Start of Block

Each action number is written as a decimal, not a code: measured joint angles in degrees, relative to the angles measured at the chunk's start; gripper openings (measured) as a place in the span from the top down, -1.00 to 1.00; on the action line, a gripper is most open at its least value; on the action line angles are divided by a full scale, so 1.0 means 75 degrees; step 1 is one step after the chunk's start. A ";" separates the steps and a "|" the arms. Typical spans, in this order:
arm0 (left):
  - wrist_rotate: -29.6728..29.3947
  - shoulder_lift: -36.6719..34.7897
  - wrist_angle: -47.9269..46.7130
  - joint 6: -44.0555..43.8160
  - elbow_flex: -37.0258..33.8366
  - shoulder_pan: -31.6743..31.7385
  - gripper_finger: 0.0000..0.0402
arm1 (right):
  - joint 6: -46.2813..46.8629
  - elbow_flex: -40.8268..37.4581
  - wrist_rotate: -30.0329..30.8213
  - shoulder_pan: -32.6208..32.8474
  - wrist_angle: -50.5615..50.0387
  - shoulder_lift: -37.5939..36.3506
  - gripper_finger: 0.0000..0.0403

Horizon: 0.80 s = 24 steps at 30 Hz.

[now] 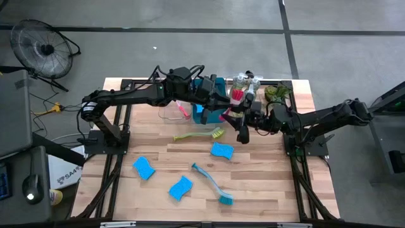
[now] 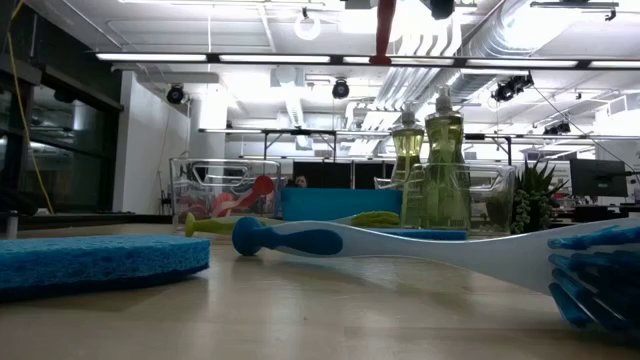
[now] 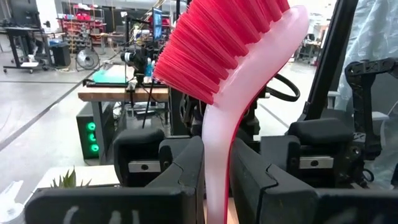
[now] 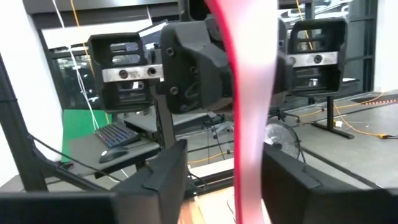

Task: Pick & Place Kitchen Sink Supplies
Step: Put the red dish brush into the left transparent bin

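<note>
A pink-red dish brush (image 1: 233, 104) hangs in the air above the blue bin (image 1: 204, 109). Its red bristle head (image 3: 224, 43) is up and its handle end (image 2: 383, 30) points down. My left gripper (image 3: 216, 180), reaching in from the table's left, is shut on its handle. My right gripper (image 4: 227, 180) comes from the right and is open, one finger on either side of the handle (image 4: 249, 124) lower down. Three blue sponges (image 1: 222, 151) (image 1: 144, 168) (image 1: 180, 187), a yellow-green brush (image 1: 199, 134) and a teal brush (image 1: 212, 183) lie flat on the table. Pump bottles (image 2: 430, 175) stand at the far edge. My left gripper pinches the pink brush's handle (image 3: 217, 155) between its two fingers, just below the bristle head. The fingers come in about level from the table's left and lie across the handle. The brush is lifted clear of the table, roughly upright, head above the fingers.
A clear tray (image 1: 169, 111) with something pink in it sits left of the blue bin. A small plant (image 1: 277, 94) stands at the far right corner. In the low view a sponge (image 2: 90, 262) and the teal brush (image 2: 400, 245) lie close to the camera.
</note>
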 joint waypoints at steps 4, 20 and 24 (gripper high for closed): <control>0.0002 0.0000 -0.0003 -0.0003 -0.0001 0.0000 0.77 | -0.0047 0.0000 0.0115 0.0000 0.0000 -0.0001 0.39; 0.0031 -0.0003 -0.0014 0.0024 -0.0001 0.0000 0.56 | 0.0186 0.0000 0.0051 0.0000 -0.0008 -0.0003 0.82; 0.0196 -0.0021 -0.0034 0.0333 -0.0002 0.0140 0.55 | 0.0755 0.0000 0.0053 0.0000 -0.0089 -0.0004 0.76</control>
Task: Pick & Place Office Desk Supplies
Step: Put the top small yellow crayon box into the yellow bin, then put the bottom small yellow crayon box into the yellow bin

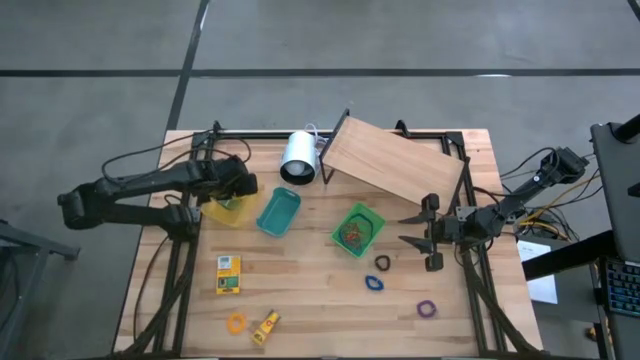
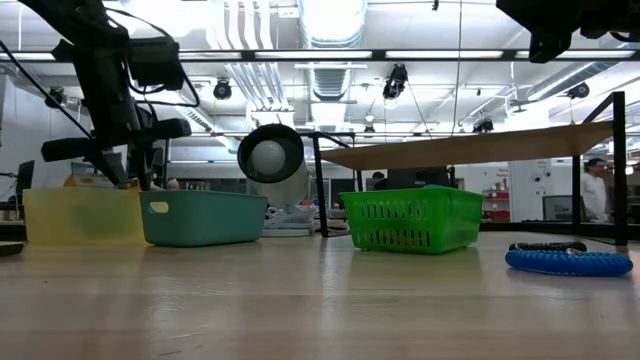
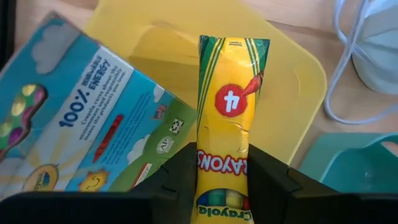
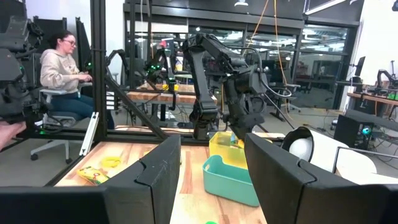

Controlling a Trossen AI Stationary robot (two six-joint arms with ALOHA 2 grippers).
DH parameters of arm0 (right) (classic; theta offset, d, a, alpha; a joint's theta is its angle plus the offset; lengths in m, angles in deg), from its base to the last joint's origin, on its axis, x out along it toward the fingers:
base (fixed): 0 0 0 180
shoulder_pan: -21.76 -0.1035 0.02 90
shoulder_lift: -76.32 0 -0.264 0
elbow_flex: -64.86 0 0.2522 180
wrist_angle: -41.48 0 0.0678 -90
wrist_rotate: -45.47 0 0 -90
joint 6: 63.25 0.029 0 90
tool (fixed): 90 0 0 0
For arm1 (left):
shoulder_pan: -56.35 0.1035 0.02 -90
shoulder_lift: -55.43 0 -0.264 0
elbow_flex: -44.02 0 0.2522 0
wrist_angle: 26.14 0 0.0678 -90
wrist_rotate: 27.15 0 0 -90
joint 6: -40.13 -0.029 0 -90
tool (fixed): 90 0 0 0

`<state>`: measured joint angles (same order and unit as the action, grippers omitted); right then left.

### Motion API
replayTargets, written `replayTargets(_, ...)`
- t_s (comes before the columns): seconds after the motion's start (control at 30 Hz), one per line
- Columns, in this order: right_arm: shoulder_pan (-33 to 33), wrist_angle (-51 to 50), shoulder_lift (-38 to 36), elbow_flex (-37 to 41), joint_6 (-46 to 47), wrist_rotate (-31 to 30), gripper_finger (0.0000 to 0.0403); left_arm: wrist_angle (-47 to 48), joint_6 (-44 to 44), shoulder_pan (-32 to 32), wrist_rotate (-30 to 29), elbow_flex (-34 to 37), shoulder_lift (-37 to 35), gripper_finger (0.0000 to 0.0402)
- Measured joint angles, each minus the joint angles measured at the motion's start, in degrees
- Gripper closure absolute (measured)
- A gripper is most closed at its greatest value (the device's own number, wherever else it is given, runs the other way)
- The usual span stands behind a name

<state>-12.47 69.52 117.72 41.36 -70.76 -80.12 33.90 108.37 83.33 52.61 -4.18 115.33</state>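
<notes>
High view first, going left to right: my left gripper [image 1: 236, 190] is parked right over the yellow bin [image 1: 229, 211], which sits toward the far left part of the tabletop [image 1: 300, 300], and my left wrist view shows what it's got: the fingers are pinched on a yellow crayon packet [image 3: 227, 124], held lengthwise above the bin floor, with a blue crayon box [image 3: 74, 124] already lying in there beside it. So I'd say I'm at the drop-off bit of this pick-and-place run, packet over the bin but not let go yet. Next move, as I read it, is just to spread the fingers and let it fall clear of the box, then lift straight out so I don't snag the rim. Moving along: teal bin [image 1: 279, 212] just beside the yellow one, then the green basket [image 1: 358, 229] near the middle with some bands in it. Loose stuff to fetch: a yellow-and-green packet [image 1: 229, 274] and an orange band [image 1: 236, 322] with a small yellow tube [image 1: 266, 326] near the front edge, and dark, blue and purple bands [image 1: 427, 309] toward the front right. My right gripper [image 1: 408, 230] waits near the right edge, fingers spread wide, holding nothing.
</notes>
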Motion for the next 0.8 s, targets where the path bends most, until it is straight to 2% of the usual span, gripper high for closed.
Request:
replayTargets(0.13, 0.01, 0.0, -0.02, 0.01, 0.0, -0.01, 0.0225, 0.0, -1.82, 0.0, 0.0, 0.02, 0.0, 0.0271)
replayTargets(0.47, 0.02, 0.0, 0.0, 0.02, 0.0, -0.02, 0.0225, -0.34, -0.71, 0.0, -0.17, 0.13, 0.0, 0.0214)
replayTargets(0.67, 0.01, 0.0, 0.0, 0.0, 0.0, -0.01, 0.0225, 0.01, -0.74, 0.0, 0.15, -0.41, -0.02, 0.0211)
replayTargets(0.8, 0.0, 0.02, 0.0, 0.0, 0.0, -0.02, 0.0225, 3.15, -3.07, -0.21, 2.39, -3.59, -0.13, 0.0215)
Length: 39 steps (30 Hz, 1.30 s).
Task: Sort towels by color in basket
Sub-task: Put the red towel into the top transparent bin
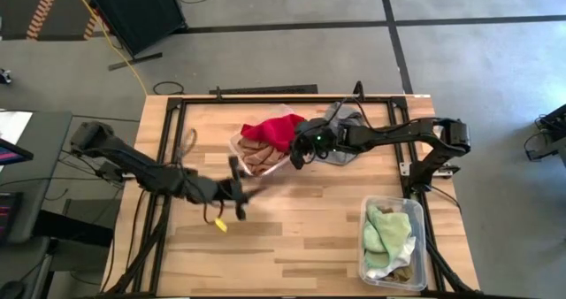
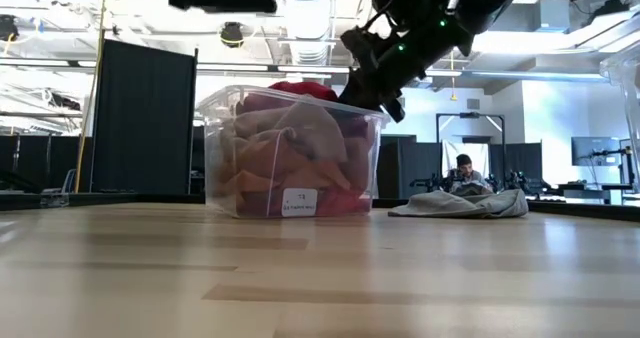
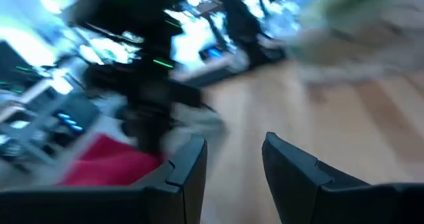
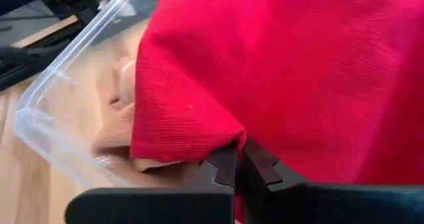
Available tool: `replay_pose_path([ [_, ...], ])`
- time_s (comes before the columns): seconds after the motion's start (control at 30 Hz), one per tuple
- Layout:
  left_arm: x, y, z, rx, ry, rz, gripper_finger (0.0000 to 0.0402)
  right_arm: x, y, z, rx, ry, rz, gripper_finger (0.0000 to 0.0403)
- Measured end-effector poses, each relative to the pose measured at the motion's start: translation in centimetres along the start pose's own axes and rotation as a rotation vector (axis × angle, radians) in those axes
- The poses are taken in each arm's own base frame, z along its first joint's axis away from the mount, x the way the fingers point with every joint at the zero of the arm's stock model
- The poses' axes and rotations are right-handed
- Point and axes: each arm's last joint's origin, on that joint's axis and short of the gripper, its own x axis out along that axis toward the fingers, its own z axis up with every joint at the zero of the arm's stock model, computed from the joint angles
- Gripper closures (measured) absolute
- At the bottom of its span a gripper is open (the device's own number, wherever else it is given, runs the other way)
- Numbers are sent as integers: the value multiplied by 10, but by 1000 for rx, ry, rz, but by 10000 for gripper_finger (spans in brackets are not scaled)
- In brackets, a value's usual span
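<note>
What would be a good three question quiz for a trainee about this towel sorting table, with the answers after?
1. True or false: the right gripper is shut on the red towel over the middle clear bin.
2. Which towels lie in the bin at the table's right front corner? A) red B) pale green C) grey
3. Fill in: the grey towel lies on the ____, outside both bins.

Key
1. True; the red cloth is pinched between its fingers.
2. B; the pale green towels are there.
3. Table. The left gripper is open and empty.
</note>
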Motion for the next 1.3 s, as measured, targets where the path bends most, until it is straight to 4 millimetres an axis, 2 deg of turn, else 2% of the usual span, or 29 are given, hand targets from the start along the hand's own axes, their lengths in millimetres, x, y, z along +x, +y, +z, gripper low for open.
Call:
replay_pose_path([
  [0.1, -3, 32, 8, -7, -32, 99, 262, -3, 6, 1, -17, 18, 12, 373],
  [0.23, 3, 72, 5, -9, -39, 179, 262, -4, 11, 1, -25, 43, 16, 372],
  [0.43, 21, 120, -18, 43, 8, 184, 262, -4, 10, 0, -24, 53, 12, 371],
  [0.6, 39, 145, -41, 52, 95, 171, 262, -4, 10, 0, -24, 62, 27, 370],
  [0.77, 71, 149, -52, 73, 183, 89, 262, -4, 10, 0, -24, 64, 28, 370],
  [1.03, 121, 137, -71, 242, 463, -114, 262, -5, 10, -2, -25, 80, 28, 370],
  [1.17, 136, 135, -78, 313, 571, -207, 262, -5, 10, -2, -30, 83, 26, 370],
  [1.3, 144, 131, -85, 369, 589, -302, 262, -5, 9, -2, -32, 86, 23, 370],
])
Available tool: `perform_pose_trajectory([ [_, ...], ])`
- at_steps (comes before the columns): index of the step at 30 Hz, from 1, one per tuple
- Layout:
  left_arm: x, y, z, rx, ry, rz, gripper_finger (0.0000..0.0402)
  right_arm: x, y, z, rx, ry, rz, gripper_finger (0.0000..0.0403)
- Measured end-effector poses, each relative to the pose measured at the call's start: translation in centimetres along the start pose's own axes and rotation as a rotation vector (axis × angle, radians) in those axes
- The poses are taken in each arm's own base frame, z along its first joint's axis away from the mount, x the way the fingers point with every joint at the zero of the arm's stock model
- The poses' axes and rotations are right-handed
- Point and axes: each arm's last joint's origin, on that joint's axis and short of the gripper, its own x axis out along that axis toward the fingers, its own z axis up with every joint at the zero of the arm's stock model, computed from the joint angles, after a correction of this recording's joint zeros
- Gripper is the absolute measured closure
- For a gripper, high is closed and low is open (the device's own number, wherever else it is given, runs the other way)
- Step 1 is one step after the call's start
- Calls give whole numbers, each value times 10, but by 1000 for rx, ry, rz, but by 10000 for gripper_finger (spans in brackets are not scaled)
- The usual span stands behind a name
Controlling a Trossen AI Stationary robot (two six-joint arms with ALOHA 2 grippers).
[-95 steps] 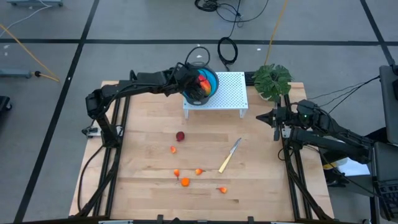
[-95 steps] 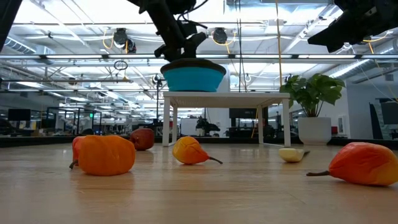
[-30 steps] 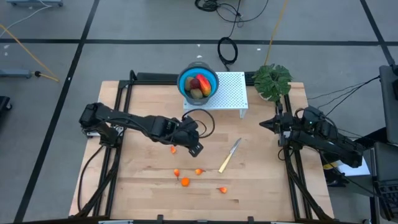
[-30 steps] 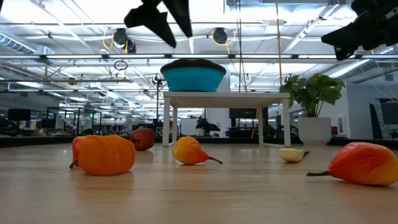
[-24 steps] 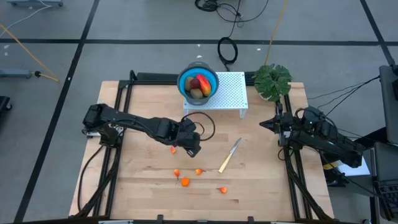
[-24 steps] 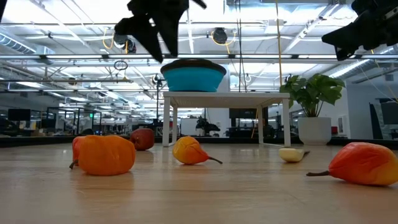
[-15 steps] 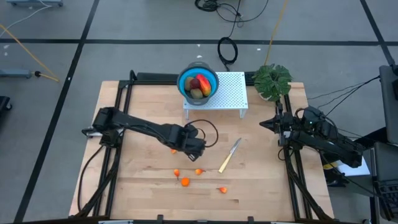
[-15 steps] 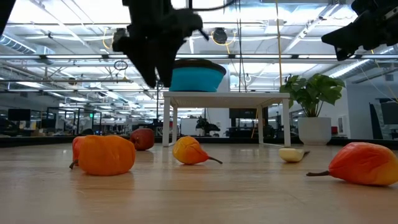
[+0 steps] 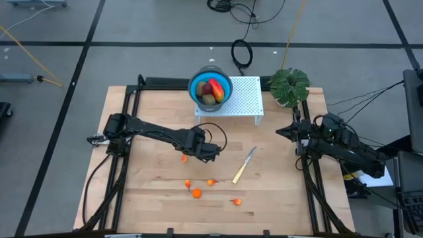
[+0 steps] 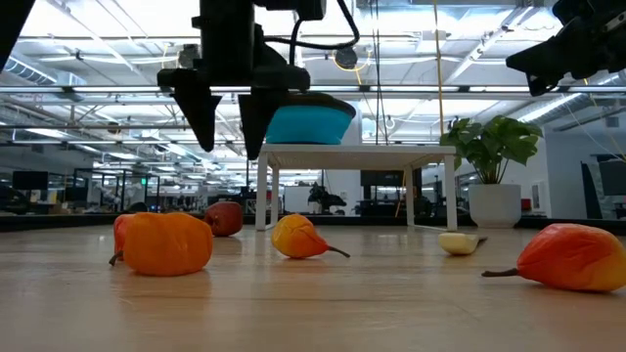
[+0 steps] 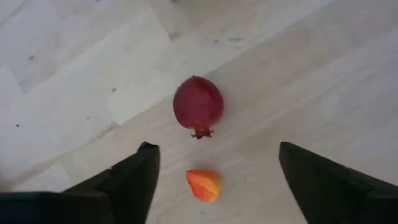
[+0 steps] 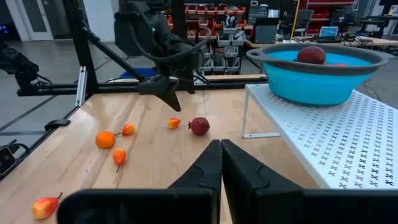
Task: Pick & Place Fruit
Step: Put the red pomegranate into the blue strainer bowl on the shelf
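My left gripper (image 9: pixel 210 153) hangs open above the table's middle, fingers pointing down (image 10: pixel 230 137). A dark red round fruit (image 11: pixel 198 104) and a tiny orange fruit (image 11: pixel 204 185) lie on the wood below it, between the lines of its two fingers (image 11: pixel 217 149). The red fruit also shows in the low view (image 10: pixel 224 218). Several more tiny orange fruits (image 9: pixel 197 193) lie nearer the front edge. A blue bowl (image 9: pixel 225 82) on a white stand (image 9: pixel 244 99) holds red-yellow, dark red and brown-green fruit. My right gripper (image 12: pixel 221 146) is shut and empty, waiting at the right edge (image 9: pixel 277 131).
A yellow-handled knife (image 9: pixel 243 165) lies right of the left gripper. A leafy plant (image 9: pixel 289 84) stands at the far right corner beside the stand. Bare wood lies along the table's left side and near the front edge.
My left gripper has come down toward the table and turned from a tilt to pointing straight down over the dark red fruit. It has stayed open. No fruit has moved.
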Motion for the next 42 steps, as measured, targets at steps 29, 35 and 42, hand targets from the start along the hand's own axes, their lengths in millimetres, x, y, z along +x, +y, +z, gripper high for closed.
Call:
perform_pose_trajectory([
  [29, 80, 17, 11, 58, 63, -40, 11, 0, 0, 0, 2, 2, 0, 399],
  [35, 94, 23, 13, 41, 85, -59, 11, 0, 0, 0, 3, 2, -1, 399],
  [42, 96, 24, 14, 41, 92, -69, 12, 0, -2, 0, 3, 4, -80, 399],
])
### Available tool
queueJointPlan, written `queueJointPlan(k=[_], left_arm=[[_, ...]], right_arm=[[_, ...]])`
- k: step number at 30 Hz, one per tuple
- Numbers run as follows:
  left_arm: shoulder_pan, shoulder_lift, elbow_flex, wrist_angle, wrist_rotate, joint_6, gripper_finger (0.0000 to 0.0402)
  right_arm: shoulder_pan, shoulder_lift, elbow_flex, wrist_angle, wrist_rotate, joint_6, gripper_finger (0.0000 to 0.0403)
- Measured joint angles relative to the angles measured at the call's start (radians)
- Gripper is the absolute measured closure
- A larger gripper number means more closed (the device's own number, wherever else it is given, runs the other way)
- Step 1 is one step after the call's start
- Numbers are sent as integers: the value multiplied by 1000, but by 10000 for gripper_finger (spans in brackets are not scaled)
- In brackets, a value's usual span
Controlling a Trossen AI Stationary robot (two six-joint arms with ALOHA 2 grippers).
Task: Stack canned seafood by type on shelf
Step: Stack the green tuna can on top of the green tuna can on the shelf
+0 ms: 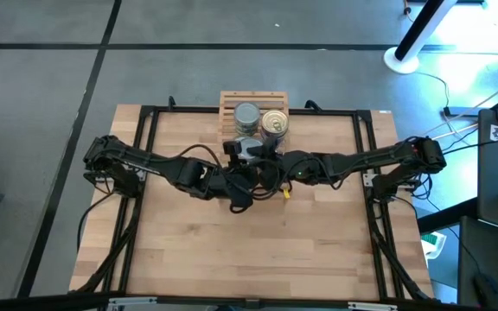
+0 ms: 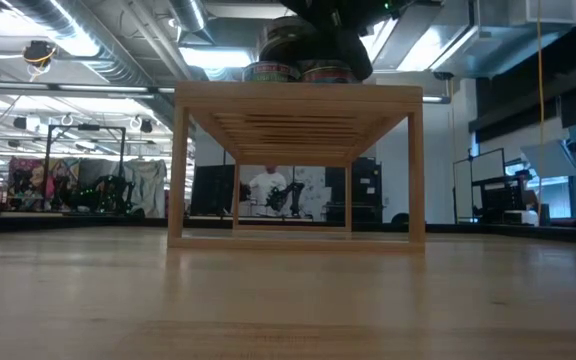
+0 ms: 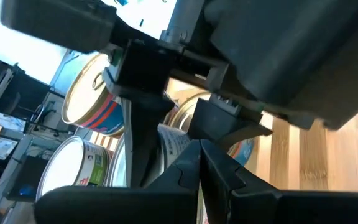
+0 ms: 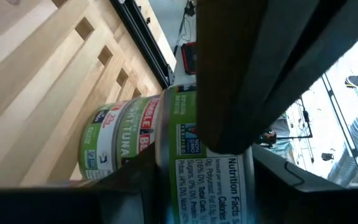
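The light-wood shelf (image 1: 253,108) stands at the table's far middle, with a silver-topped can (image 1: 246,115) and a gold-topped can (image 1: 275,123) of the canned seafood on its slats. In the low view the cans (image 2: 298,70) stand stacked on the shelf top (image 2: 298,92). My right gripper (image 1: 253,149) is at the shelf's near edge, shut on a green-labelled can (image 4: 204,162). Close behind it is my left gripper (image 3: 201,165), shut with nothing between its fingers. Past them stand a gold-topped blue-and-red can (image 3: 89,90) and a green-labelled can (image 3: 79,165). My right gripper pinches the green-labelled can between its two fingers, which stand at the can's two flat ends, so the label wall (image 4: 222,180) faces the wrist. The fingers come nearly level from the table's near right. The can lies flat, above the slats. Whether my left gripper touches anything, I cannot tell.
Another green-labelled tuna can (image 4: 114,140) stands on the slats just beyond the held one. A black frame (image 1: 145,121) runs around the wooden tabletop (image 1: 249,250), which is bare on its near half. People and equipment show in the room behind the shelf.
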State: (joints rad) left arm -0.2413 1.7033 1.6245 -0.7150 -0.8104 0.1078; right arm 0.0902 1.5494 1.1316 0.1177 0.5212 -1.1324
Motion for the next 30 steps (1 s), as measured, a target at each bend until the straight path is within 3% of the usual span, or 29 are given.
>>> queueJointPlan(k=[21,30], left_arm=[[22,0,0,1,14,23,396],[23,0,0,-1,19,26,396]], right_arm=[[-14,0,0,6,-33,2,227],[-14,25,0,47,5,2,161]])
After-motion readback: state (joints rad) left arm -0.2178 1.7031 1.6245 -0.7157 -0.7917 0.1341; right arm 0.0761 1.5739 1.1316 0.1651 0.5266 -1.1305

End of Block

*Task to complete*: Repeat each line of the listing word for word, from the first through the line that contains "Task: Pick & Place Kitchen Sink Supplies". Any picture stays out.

*Task result*:
Each action number is written as a decimal, not a code: measured joint angles in degrees, relative to the angles measured at the chunk's start; gripper openings (measured) as a place in the span from the top down, -1.00 to 1.00; on the action line, a gripper is most open at its least value; on the action line angles are divided by a full scale, so 1.0 means 75 degrees; step 1 is one step after the chunk's start. A ";" separates the steps and a "|" the arms. Typical spans, in this order:
arm0 (left):
  - wrist_rotate: -29.6728..29.3947
  - shoulder_lift: -36.6719..34.7897
  - wrist_angle: -47.9269..46.7130
  - joint 6: -44.0555..43.8160
  - elbow_flex: -37.0258..33.8366
  - shoulder_pan: -31.6743..31.7385
  - gripper_finger: 0.0000..0.0402
arm1 (right):
  - joint 6: -46.2813..46.8629
  - elbow_flex: -40.8268..37.4581
  - wrist_rotate: -30.0329..30.8213
  - shoulder_pan: -32.6208..32.8474
  - wrist_angle: -50.5615..50.0387
  - shoulder_lift: -37.5939..36.3506
  - gripper_finger: 0.0000..0.0403

Horizon: 0.80 s = 24 steps at 30 Hz.

[now] 
[now] 
[now] 
[now] 

Task: Pick & Place Kitchen Sink Supplies

This answer requires no further additions.